Vavanikunnel and colleagues analyzed data from adults with type 1 (n = 3,329) or type 2 diabetes (n = 44,275) diagnosed between 1995 and 2015, using data from the United Kingdom-based Clinical Practice Research Datalink. Cases were defined as patients with a low-trauma fracture sustained after diabetes onset (n = 9,531). Researchers matched each case with four controls by age, sex, general practice, fracture date and diabetes type and duration (n = 38,073). Exposure of interest was glycemic control after diabetes onset, defined by HbA1c levels. Researchers used conditional logistic regression analysis to assess the association between HbA1c values and the risk for low-trauma fractures, expressed as odds ratios.

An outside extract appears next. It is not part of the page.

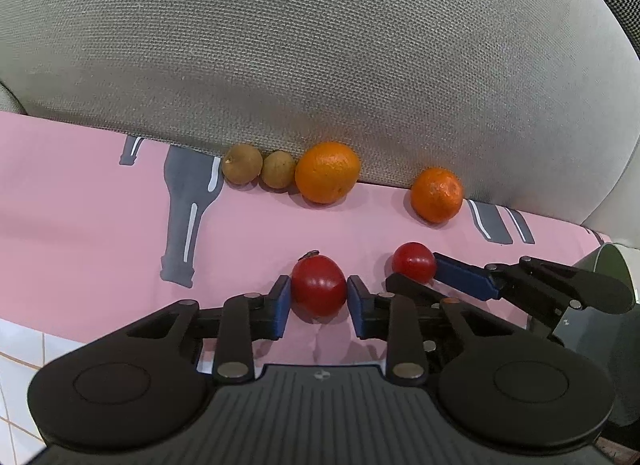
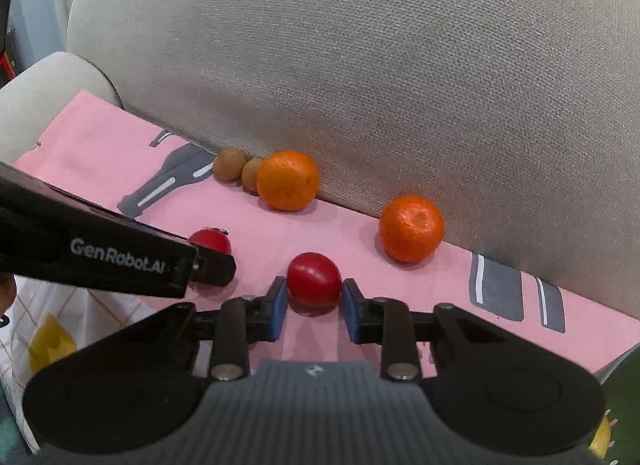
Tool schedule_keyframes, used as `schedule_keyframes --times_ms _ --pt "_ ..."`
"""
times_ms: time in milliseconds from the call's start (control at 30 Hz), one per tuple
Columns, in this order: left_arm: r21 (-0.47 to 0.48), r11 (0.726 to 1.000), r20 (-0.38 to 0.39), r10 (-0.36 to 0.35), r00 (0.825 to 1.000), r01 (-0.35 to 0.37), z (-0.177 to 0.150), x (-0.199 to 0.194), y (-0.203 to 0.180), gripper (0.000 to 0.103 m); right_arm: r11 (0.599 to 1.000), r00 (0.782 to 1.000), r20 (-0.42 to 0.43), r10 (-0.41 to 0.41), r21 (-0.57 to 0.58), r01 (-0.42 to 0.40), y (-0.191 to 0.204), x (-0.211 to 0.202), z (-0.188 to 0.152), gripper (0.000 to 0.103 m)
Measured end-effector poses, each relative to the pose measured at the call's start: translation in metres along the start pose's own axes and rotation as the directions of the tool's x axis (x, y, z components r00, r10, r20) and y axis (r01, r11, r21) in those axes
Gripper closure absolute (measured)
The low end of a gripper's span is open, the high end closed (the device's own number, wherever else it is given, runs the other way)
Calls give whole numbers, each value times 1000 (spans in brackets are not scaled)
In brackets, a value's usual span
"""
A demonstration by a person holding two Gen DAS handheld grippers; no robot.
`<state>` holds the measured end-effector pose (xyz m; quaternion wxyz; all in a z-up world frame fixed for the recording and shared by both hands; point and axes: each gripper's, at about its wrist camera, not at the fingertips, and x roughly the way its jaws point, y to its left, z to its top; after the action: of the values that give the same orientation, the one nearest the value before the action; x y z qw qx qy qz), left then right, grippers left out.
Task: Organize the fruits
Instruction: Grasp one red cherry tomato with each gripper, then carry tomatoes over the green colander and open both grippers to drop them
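Note:
On the pink cloth (image 1: 100,217) lie two red tomatoes, two oranges and two small brown fruits. My left gripper (image 1: 319,297) has its blue pads against both sides of a red tomato (image 1: 318,289) with a stem. My right gripper (image 2: 315,297) closes on a second red tomato (image 2: 314,279); this tomato shows in the left wrist view (image 1: 414,263) too. The left tomato (image 2: 210,242) peeks out behind the left gripper in the right wrist view. Two oranges (image 1: 327,172) (image 1: 437,195) and two brown fruits (image 1: 242,164) (image 1: 279,169) rest against the grey cushion (image 1: 320,45).
The grey cushion stands as a backrest behind the fruit row. A dark green container (image 1: 612,265) sits at the right edge. A white patterned surface (image 2: 52,329) lies below the cloth at the left. The two grippers are close side by side.

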<state>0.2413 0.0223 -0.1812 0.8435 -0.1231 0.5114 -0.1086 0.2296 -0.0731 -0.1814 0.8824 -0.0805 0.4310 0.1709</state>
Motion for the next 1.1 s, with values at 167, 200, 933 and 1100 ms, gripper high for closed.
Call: schedule_keyframes --times_ms 167,200,933,1100 --pt "-8 1000 9 -1 1000 1 -1 -7 -1 71 1000 1000 10 -4 5 4 -1 -10 0 77" --pt "-12 1000 12 -6 1000 6 -2 -10 -2 71 1000 1000 15 -4 5 4 -1 -14 0 77" --pt "136 987 101 -96 990 82 -29 -108 -88 71 997 994 105 -13 83 4 -26 -145 -27 77" --pt "201 974 94 -126 988 106 -43 -119 -119 71 991 993 111 -38 128 24 -45 -174 -46 77"
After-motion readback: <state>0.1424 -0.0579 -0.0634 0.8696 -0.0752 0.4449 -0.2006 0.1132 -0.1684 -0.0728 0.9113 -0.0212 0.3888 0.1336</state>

Among patients with type 1 diabetes, 672 sustained a fracture after diagnosis during a median of 4.5 years (46% women). Researchers found that patients with 3-year mean HbA1c levels of at least 8% were 39% more likely to sustain a fracture vs. those with 3-year mean HbA1c levels of less than 7% (adjusted OR = 1.39; 95% CI, 1.06-1.83). Researchers did not observe an association between HbA1c and fracture risk in adults with type 1 diabetes and moderate glycemic control, defined as an HbA1c between 7% and 8% (aOR = 0.99; 95% CI, 0.72-1.35).

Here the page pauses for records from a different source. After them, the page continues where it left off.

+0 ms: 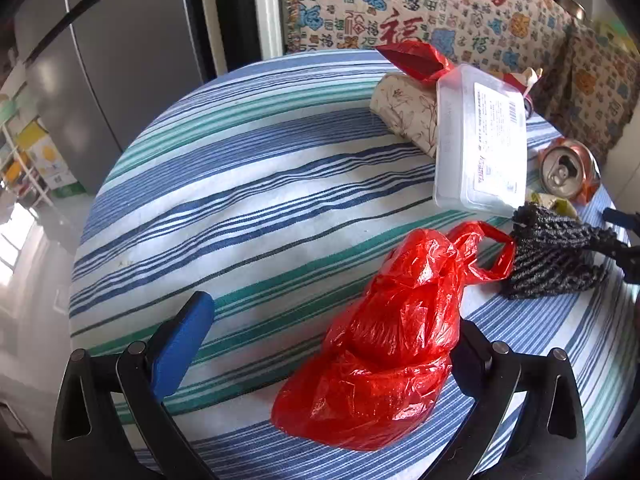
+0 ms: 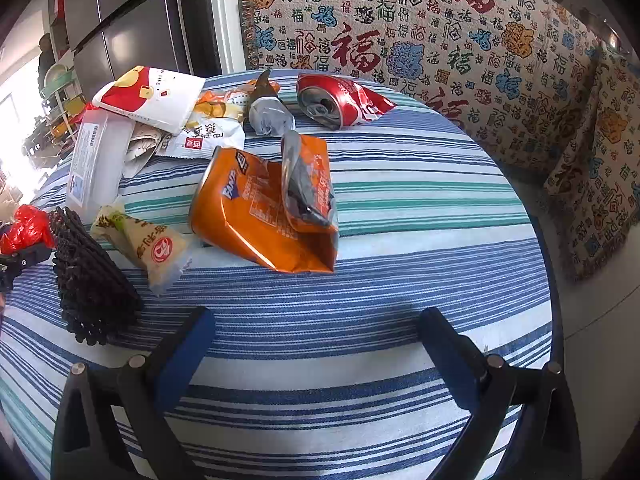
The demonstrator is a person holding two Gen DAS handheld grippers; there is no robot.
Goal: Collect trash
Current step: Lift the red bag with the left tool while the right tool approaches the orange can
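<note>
Bench (image 1: 256, 168): round, striped blue, green and white cloth; fills the middle of both views.
Red plastic bag (image 1: 392, 344): lower centre of the left wrist view, crumpled, lying on the bench between the left tongs' fingers, hard against the right-hand one; contact uncertain.
Clear plastic box (image 1: 480, 140): upper right of the left view, tilted, leaning on a floral cloth roll (image 1: 408, 108).
Black foam net (image 1: 552, 256): right of the bag's handle loop, just beside it.
Crushed orange can (image 2: 260, 208): centre of the right wrist view, flattened, on the bench.
Crushed red can (image 2: 340, 100): upper centre of the right view, on its side.
Wrappers: yellow packet (image 2: 148, 248) just beside the black net at left; a heap of snack bags (image 2: 160, 96) at upper left.
Backdrop: patterned blanket (image 2: 440, 40) behind the bench.
Left tongs (image 1: 332, 344): spread wide, pitched steeply down, gripping nothing.
Right tongs (image 2: 316, 344): spread wide, pitched down over bare cloth, nothing between the fingers; cans lie well ahead.
</note>
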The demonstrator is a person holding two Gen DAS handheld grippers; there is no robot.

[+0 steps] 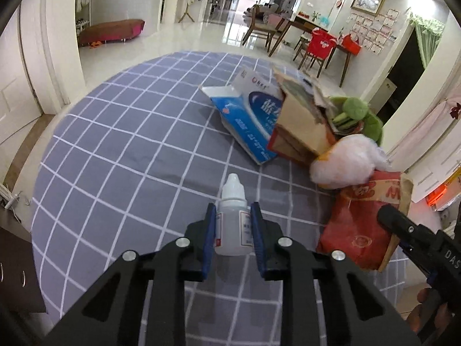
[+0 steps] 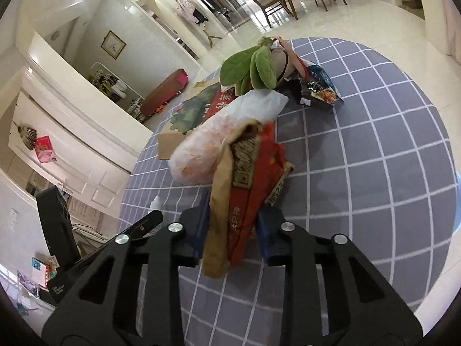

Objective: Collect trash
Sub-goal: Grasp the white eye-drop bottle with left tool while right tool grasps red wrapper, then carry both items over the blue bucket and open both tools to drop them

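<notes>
Smooth translucent plastic dropper bottle (image 1: 232, 222), crumpled red-and-tan paper bag (image 2: 245, 190), matt checked cloth (image 1: 115, 150).

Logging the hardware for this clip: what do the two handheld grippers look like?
Both the left gripper and right gripper are matte black linkage frames with triangular cutouts, silver round pivot pins and blue ribbed finger pads. White lettering marks the right one's side.
</notes>
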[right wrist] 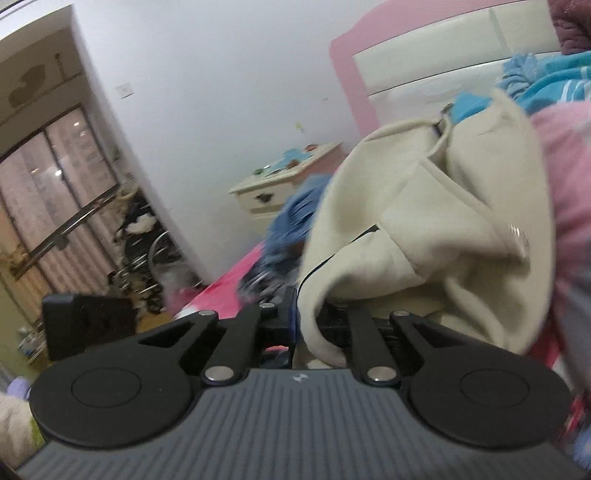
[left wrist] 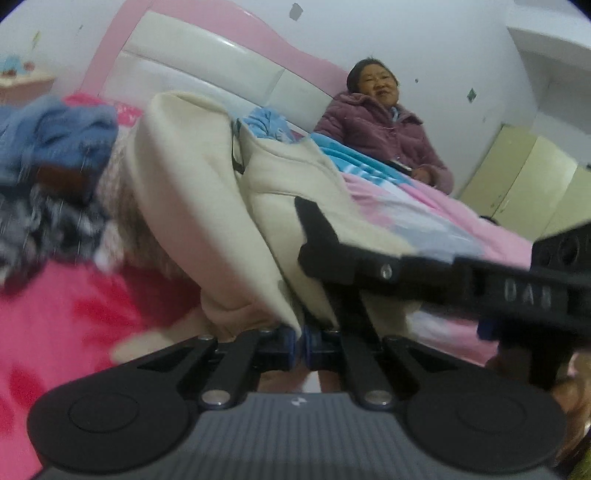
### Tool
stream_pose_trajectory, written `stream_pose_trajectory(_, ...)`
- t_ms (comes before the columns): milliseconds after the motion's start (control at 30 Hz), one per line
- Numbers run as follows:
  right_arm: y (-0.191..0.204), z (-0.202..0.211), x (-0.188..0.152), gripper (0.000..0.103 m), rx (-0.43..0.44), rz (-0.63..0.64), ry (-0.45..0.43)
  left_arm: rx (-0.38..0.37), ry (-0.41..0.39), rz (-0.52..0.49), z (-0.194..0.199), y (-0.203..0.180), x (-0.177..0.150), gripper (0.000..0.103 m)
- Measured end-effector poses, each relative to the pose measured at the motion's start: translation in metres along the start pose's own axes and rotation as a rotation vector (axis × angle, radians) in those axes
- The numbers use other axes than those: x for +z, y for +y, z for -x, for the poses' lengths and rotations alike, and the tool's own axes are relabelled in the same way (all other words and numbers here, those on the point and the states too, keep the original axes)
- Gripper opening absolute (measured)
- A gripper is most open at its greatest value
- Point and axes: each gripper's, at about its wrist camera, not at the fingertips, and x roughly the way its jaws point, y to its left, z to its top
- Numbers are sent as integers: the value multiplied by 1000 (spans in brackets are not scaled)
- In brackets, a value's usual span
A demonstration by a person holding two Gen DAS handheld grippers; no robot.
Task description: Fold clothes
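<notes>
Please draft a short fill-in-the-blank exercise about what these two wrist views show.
1. Both claws, left claw and right claw, are shut on the ____ garment.
2. The headboard has a ____ frame.
3. The seated person wears a ____ jacket.

Missing words: cream; pink; purple

Cream garment (left wrist: 192,177), blue clothes (left wrist: 62,136), pink headboard (left wrist: 229,22), magenta-pink bedspread (left wrist: 74,306)

— Left gripper (left wrist: 300,341)? Black linkage arms, 2 round black discs, silver pivot screws, blue pads, ribbed grey housing.
— Right gripper (right wrist: 295,332)? Same build; small white logo on grey housing.
</notes>
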Motion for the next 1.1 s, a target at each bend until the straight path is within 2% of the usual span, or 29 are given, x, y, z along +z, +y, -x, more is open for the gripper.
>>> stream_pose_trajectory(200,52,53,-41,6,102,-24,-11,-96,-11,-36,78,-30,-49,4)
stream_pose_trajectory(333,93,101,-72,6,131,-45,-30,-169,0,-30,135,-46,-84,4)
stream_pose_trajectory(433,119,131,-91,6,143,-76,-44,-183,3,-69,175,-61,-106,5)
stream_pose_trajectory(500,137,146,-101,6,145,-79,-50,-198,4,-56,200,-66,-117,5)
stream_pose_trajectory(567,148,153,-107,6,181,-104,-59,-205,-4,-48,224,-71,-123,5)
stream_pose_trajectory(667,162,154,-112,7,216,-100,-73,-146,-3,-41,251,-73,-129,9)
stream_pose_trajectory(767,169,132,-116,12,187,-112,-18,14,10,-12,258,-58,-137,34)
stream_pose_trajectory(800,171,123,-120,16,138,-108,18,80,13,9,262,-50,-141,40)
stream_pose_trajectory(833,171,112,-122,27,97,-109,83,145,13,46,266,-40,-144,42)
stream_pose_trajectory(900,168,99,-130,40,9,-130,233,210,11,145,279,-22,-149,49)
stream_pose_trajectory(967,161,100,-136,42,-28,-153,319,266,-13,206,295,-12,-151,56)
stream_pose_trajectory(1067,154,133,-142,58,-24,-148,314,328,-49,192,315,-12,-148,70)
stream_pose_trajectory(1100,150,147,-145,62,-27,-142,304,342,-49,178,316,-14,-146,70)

Among patients with type 2 diabetes, 8,859 sustained a fracture after diagnosis during a median of 4.5 years (71% women). In these patients, glycemic control was not associated with fracture risk; however, researchers observed increased fracture risk when patients were stratified by antidiabetes therapies. Compared with nonusers, adults prescribed pioglitazone (OR = 1.36; 95% CI, 1.25-1.49) or rosiglitazone (OR = 1.32; 95% CI, 1.2-1.46) were more likely to sustain a low-trauma fracture, independent of glycemic control, according to researchers.

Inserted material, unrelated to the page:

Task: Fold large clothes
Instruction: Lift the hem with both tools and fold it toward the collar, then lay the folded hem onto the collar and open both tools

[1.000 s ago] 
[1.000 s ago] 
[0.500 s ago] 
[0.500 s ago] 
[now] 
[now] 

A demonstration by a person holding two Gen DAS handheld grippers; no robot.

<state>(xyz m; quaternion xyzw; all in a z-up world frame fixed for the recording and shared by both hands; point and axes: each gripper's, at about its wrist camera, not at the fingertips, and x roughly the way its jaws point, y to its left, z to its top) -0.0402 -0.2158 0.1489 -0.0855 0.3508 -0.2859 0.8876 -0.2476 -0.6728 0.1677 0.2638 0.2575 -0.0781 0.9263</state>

“The impact of glycemic control on the risk of nonvertebral low-trauma fractures differed in [type 1 diabetes] and [type 2 diabetes] patients with short-term disease,” the researchers wrote. “While poor glycemic control elevated the risk of fracture in [type 1 diabetes] patients, we observed no such association in patients with [type 2 diabetes]. This might be attributed to a protective effect of insulin resistance in early disease.” – by Regina Schaffer
Disclosures: The Swiss National Science Foundation supported this study. The authors report no relevant financial disclosures.